I'm using LR CC 2015.1.1   Sometimes when I'm in the Develop module and doing a crop, when I go to accept the crop (Done or just clicking on the Crop icon) I get a blue screen with two white diagonal lines on it. If I go back to Library module, my image is there, but when in the Develop module and I try to use the crop tool, I just keep getting the blue screen.  Other sliders seem to work fine in the Develop module.

This problem only occurs sometimes (i.e. not with all images).

Anyone have any suggestions as to what is going on and how to prevent it happening?

Thanks


----------



## Johan Elzenga (Aug 27, 2015)

Sounds like a GPU issue to me. Make sure you have the latest drivers, and otherwise turn off the use of GPU acceleration in the Lightroom preferences.
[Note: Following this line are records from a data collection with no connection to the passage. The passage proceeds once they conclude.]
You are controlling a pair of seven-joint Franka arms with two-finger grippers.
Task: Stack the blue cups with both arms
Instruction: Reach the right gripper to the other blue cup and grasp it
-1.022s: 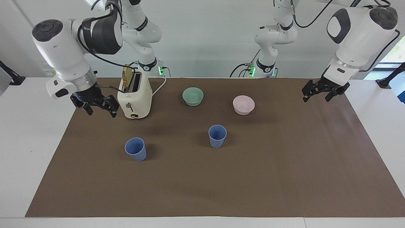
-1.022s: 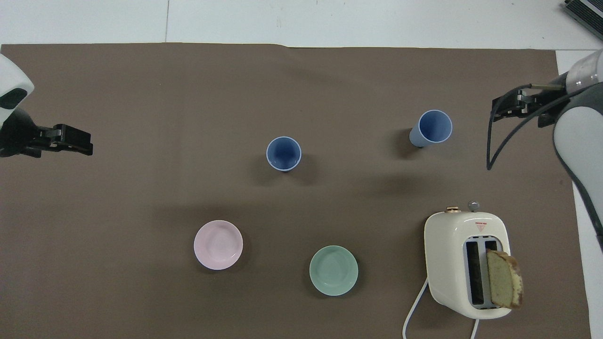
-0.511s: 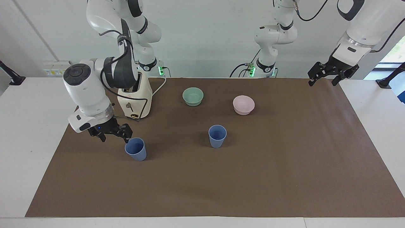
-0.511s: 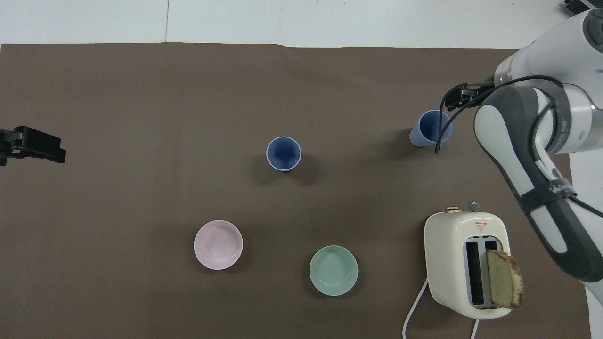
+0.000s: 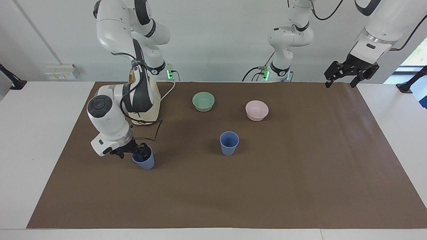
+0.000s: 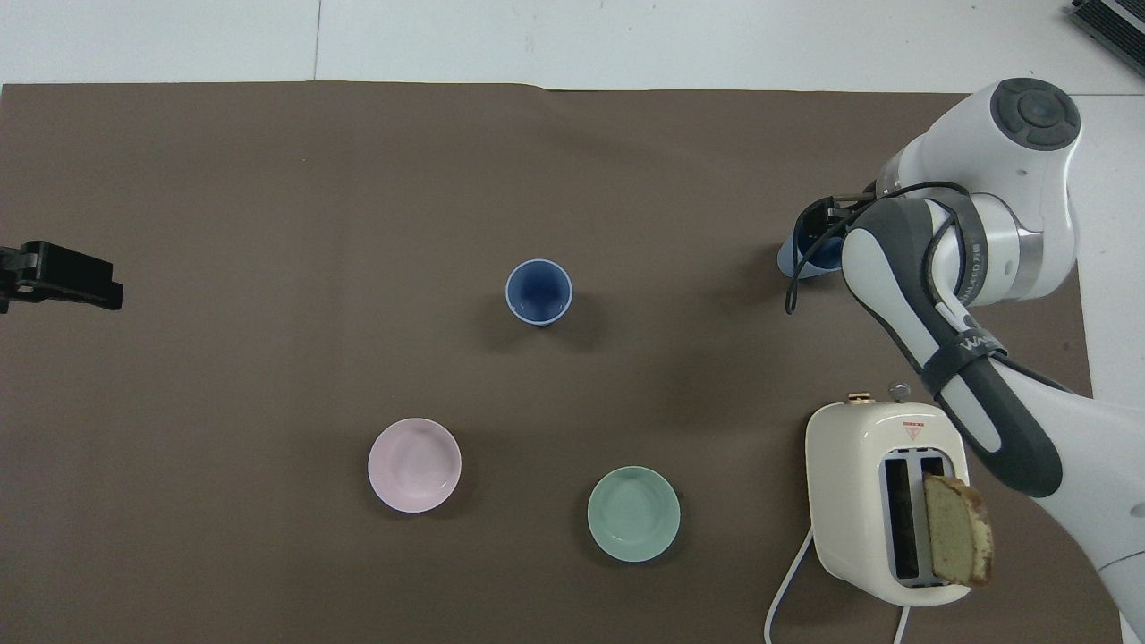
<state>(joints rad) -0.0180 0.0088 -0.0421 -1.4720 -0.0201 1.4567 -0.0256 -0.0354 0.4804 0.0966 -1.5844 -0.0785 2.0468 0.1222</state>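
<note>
The right gripper (image 5: 132,154) is down at the rim of one blue cup (image 5: 144,162), the one standing toward the right arm's end of the tabletop (image 5: 300,173); its black fingers sit at the cup's mouth on the side turned to the robots, but whether they are spread around the rim, closed on it or merely touching it cannot be told. In the overhead view this gripper (image 6: 821,219) covers most of that cup (image 6: 793,261), so only a sliver of blue wall shows. The right arm (image 5: 113,116) reaches out from its base past the cream toaster (image 5: 151,106), its forearm bent steeply down and its wrist turned so the gripper points at the cup. The left gripper (image 5: 343,74) hangs high over the edge of the brown mat at the left arm's end, fingers visibly apart and holding nothing; the left arm (image 5: 377,33) waits there, upright and drawn back. In the overhead view only its tip (image 6: 63,277) shows. The other blue cup (image 5: 229,143) stands upright and alone near the middle of the mat, well apart from the first. Nearer to the robots than it are a mint-green bowl (image 5: 203,101) and a pink bowl (image 5: 257,110). A slice of bread (image 6: 957,529) sticks up from one slot of the toaster.
</note>
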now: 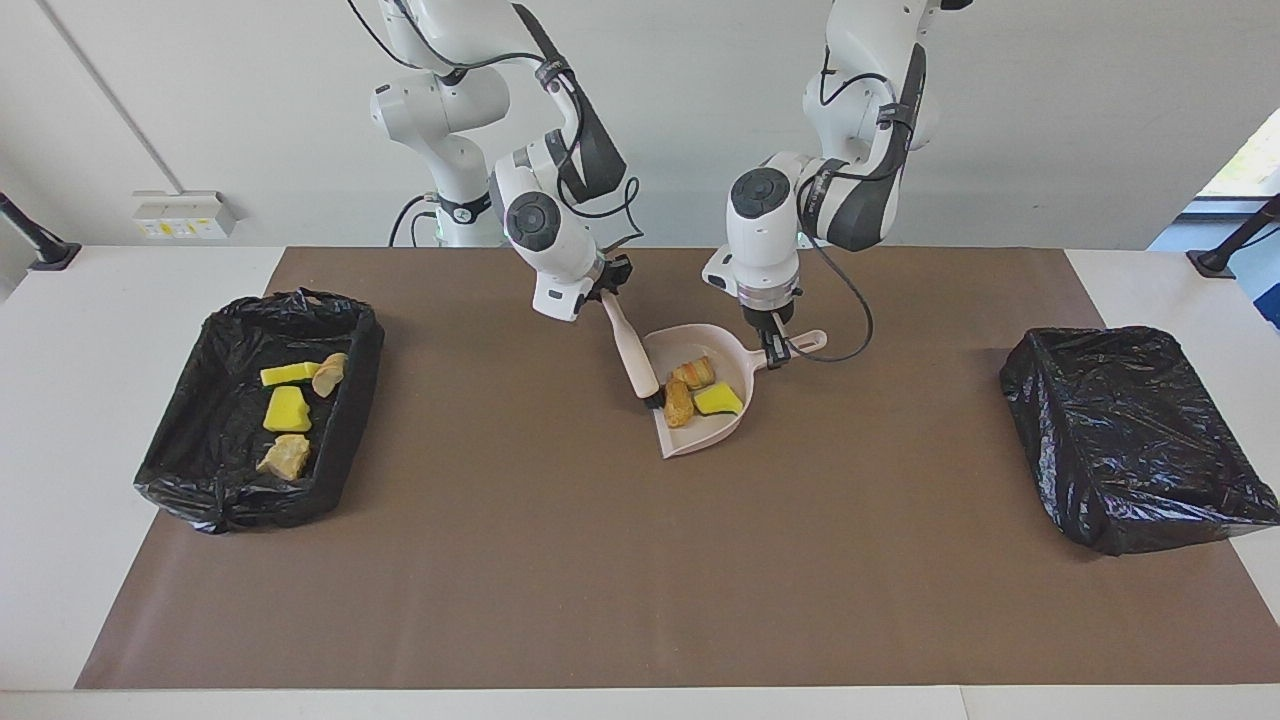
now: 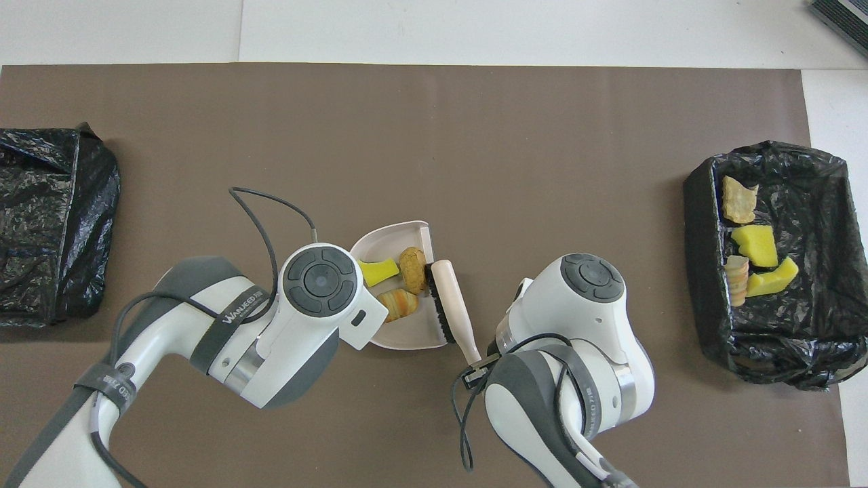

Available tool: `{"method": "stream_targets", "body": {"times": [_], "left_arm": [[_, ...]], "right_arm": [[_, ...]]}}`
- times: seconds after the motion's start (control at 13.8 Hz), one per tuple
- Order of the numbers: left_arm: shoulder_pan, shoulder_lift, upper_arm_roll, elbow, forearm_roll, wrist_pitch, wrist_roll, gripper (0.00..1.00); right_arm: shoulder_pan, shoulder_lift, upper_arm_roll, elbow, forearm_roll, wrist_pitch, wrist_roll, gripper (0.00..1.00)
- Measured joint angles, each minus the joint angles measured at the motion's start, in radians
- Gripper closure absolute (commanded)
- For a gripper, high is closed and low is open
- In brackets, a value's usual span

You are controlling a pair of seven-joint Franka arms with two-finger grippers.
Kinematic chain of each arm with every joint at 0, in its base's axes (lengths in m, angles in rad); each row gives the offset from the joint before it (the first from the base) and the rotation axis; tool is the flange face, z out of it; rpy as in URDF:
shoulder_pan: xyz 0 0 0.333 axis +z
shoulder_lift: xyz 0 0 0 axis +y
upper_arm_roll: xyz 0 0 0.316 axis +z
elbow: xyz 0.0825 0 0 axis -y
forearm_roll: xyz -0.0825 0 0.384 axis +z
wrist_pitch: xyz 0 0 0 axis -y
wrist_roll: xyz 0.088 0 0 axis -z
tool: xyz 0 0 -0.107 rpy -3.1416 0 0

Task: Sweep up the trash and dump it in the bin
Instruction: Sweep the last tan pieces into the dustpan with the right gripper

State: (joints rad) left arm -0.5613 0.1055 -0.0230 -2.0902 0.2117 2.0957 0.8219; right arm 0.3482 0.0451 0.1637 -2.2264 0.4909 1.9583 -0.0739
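At centre frame, the right pincer [image 1: 612, 283] clamps the brush [image 1: 634, 352] and the left pincer [image 1: 773, 345] the dustpan [image 1: 700, 440] handle; three trash scraps [image 1: 690, 388] lie inside, four [image 1: 288, 408] in the bin [image 1: 350, 400] at left.

Facing view: high camera across the table [image 1: 640, 600], looking toward the robots at 12 o'clock, set well back. Overhead view: high above the robots' end, looking steeply down and forward, nearer. Shared: brown mat [image 2: 475, 135], dustpan [image 1: 725, 425], both lined bins; half a turn apart.
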Motion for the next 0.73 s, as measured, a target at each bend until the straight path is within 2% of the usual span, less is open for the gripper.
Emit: {"method": "stream_targets", "body": {"times": [0.22, 0.73], "left_arm": [[0.005, 0.002, 0.000, -0.002, 0.000, 0.015, 0.049, 1.00], [0.036, 0.007, 0.001, -0.014, 0.000, 0.063, 0.207, 1.00]], "right_arm": [[0.029, -0.022, 0.000, -0.045, 0.094, 0.053, 0.000, 1.00], [0.039, -0.033, -0.001, -0.051, 0.135, 0.062, 0.004, 1.00]]}}
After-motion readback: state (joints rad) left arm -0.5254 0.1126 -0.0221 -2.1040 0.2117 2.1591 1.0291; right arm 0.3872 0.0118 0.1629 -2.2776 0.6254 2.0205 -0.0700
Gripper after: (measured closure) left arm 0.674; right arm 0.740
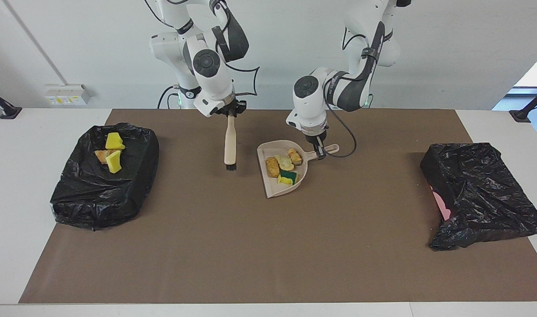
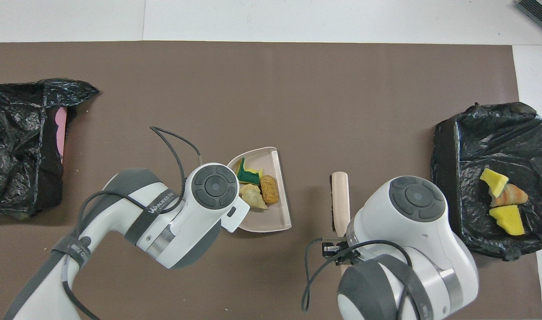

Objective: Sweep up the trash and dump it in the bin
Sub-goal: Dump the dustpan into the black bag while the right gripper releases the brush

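A beige dustpan (image 1: 279, 188) sits low on the brown mat mid-table, also in the overhead view (image 2: 271, 218). It holds several pieces of trash: a tan bread-like lump (image 1: 272, 167), a pale lump (image 1: 287, 164), an orange-brown lump (image 1: 295, 156) and a yellow-and-green sponge (image 1: 288, 177). My left gripper (image 1: 320, 152) is shut on the dustpan's handle. My right gripper (image 1: 230, 113) is shut on the handle of the beige brush (image 1: 230, 141), which hangs upright beside the dustpan, bristles down at the mat.
A bin lined with a black bag (image 1: 87, 198) stands at the right arm's end and holds two yellow sponge chunks (image 1: 114, 141) and a bread-like lump (image 1: 103, 155). A second black-bagged bin (image 1: 484, 193) stands at the left arm's end.
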Controlling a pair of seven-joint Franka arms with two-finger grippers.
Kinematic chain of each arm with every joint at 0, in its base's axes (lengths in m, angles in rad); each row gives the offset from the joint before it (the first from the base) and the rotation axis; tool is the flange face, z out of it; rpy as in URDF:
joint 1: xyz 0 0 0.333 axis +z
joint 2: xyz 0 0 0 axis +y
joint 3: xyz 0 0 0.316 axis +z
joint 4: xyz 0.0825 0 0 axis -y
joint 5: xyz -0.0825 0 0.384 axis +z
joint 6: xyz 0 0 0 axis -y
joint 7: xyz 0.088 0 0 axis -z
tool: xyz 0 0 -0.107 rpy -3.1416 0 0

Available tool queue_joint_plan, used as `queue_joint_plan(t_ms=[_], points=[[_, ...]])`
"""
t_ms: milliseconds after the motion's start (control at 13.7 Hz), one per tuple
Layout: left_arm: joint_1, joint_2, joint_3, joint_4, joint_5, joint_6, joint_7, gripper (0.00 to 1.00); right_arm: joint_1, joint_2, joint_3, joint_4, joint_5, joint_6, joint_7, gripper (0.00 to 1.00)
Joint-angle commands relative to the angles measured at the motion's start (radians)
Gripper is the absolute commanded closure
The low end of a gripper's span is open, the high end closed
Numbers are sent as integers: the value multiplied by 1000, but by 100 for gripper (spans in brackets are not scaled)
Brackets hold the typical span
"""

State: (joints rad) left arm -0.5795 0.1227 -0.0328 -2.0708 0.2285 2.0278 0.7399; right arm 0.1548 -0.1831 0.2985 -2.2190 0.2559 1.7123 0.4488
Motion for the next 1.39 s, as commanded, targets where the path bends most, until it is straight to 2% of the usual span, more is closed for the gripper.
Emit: queue_joint_plan(t_ms=[0, 219, 292, 365, 438, 657, 803, 949, 1095, 1314], points=[[71, -61, -2, -19, 3, -12, 58, 100, 25, -47, 8, -45, 29, 10, 65, 100], [156, -100, -1, -20, 3, -15, 154, 100, 132, -65, 10, -79, 82, 50, 108, 100], [205, -116, -1, -20, 3, -17, 156, 100, 194, -62, 10, -115, 85, 128, 134, 100], [263, -139, -1, -19, 3, -26, 159, 100, 247, -56, 10, -149, 104, 212, 171, 100], [320, -164, -1, -19, 3, -37, 183, 100, 268, -55, 10, -162, 115, 243, 198, 100], [522, -202, 1, 6, 3, -40, 372, 100, 319, -55, 10, -195, 117, 253, 215, 100], [649, -196, 1, 55, 0, -40, 424, 100, 345, -53, 10, -270, 117, 335, 234, 100], [746, -183, 1, 107, -5, -37, 466, 100, 382, -39, 10, -277, 117, 358, 237, 100], [844, -128, 1, 206, -50, -40, 548, 100, 384, -27, 10, -277, 117, 418, 234, 100], [976, -34, 2, 378, -57, -46, 795, 100, 423, -3, 10, -291, 118, 458, 241, 100]])
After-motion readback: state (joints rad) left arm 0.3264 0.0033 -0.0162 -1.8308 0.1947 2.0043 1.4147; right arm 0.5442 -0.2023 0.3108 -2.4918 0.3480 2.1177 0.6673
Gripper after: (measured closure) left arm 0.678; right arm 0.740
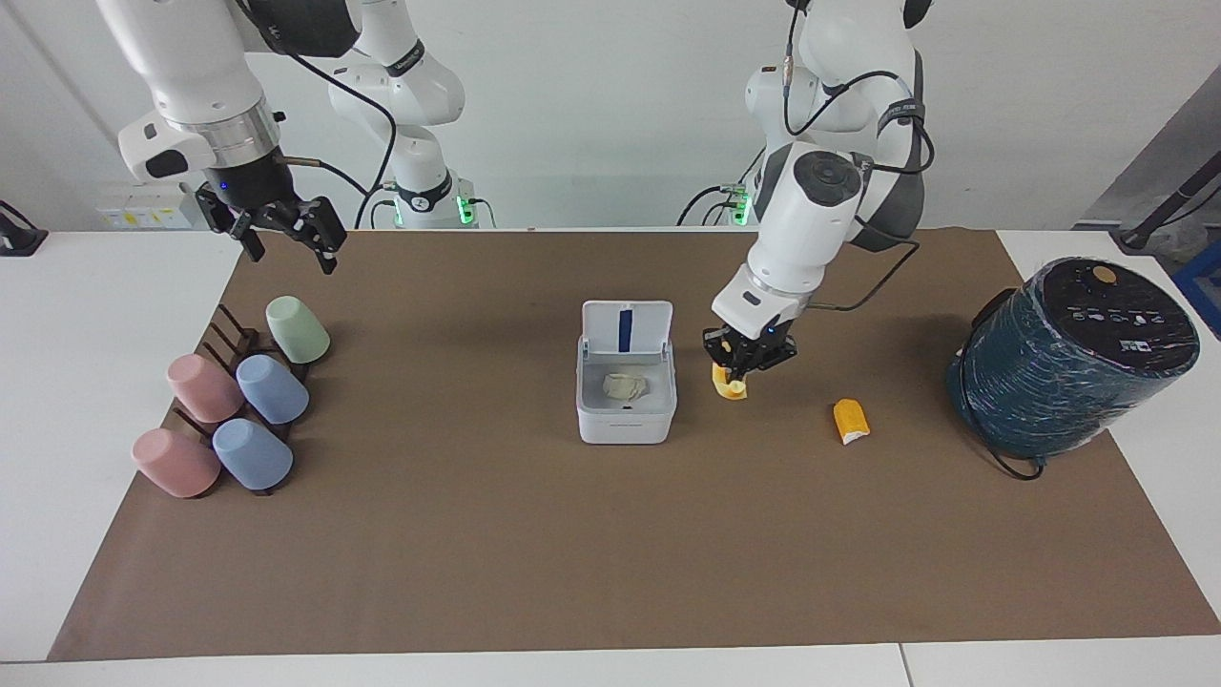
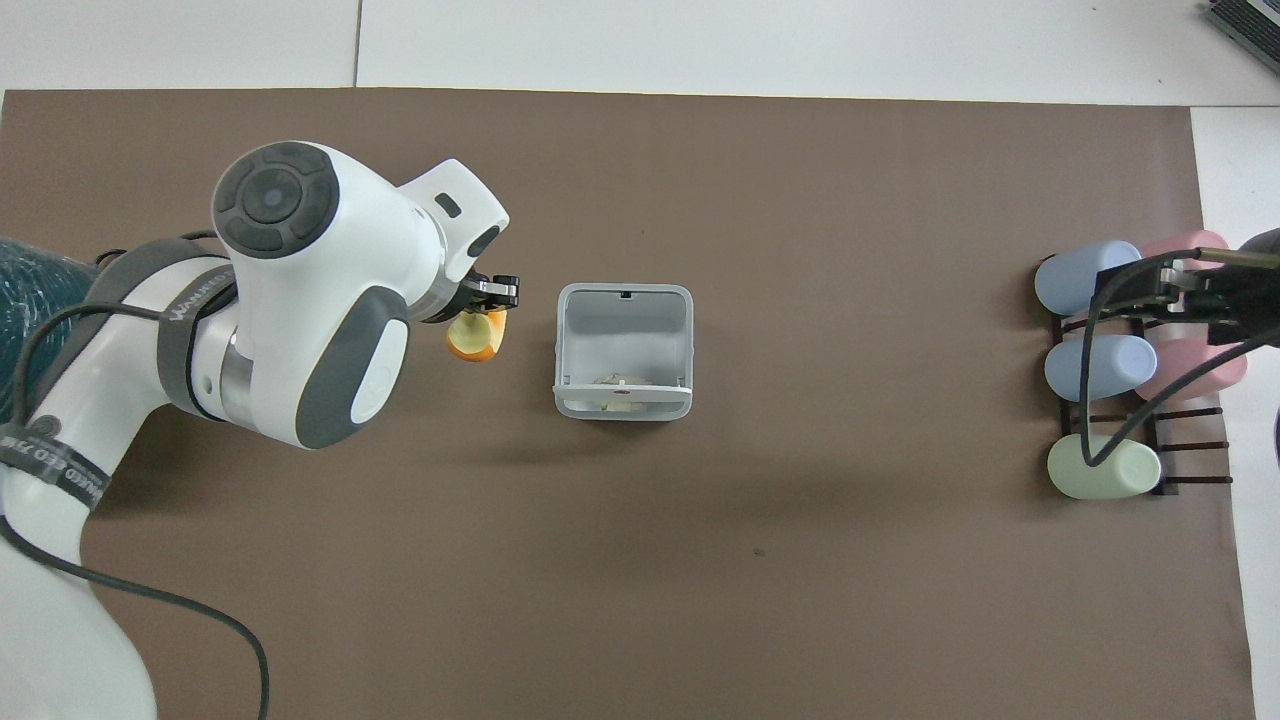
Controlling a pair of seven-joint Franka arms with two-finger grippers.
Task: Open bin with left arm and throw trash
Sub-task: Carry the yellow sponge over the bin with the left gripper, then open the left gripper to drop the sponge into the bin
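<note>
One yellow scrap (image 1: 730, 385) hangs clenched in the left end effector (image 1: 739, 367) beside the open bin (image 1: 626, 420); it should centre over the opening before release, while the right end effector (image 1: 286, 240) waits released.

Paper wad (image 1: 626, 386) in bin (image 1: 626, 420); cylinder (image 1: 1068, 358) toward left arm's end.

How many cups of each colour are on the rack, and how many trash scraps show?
Pink cups: 2
Blue cups: 2
Green cup: 1
Trash scraps: 3 (paper wad, yellow piece, orange piece)
Total: 8
</note>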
There are quite a lot of problems with this new feature.


----------



## Jim Wilde (Aug 27, 2015)

Johan's right, that was/is a known GPU-related problem. Updating the video driver may fix the issue, otherwise you'll need to disable the feature (Preferences>Performance tab).


----------



## ShorterShots (Aug 27, 2015)

Thanks Johan and Jim.  I have disabled the GPU acceleration in LR Preferences.


----------



## dlorde (Aug 27, 2015)

I read somewhere that enabling GPU acceleration is only likely to benefit very high resolution screens anyway - and it can even reduce performance on standard monitors. 

I had to disable it on my PC because it would hang and crash LR.


----------